The result seems to be what I want, but this feels very strange to me. ind_x (which in theory refers to dims=['x']) is being passed twice but somehow is capable of indexing what appears to be both in the x and y dims. As far as I understand the x dim would be the rows and y dim would be the columns, is that correct? How come the same ind_x is capable of accessing both the rows and the cols?
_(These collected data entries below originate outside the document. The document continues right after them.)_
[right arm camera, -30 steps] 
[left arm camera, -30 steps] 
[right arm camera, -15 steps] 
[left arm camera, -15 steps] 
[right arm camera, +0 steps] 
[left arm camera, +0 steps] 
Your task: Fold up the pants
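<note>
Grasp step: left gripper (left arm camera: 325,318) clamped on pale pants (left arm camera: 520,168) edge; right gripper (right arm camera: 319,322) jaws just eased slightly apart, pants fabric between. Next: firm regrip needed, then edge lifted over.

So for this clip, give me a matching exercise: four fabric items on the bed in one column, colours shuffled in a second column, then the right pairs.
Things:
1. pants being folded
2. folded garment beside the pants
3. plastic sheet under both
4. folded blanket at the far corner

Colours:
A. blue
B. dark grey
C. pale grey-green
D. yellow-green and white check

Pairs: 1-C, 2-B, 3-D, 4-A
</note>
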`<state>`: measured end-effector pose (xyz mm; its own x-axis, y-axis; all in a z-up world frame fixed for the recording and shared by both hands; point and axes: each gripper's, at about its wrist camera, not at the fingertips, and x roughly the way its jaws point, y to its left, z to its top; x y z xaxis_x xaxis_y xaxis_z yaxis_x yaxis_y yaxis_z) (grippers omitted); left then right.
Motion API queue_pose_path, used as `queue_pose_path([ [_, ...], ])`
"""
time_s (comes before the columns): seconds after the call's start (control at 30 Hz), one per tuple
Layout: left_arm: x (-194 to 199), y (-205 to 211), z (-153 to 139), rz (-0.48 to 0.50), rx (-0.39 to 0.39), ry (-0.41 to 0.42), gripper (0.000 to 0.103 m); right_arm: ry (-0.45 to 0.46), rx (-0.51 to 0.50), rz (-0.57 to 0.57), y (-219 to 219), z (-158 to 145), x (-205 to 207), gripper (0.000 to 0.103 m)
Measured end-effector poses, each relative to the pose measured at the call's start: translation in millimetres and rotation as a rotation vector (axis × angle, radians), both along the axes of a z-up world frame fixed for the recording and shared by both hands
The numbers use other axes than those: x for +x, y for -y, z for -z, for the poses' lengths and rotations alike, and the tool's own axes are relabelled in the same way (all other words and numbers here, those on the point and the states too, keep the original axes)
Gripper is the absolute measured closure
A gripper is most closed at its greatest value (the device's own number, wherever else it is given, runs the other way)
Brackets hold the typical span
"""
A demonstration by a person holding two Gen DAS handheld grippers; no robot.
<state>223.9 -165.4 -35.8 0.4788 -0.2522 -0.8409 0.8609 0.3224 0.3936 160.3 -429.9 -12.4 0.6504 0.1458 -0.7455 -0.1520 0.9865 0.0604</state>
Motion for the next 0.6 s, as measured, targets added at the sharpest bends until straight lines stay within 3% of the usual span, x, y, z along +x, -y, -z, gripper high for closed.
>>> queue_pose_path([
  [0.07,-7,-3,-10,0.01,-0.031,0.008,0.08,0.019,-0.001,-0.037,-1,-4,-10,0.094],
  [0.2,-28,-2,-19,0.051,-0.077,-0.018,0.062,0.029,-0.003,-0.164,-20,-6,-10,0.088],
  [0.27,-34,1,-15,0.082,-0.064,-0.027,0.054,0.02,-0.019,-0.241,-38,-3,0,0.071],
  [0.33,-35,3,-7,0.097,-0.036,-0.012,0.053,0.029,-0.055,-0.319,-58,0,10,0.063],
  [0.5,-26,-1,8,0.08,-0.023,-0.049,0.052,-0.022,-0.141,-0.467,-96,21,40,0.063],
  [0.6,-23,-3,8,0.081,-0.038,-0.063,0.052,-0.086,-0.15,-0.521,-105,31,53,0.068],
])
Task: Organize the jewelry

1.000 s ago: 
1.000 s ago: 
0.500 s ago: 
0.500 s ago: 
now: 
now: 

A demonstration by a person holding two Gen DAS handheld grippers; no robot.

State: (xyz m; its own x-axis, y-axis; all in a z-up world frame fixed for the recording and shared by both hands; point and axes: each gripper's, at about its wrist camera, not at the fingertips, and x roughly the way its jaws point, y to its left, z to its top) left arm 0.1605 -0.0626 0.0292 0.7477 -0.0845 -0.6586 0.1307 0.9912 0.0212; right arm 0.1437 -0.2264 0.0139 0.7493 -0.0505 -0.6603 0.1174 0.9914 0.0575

This seems to be the concept I need for my problem, but can't understand how it works or how to extend it to more dimensions. I was expecting this result to be given by da[ind_x, ind_y] however that seems to yield the orthogonal indexing surprisingly enough.

Upvotes: 1

Views: 1151

Answers (1)

Huite Bootsma
Huite Bootsma

Reputation: 481

Having the example with ind_x being used twice is probably a little confusing: actually, the dimension of the indexer doesn't have to matter at all for the indexing behavior! Observe:

ind_a = xr.DataArray([0, 1], dims=["a"]
da[ind_a, ind_a]

Gives:

<xarray.DataArray (a: 2)>
array([0, 5])
Coordinates:
    x        (a) int32 0 1
    y        (a) <U1 'a' 'b'
Dimensions without coordinates: a

The same goes for the orthogonal example:

ind_a = xr.DataArray([0, 1], dims=["a"])
ind_b = xr.DataArray([0, 1], dims=["b"])
da[ind_a, ind_b]

Result:

<xarray.DataArray (a: 2, b: 2)>
array([[0, 2],
       [4, 6]])
Coordinates:
    x        (a) int32 0 1
    y        (b) <U1 'a' 'c'
Dimensions without coordinates: a, b

The difference is purely in terms of "labeling", as in this case you end up with dimensions without coordinates.

Fancy indexing

Generally stated, I personally do not find "fancy indexing" the most intuitive concept. I did find this example in NEP 21 pretty clarifying: https://numpy.org/neps/nep-0021-advanced-indexing.html

Specifically, this:

Consider indexing a 2D array by two 1D integer arrays, e.g., x[[0, 1], [0, 1]]:

  • Outer indexing is equivalent to combining multiple integer indices with itertools.product(). The result in this case is another 2D array with all combinations of indexed elements, e.g., np.array([[x[0, 0], x[0, 1]], [x[1, 0], x[1, 1]]])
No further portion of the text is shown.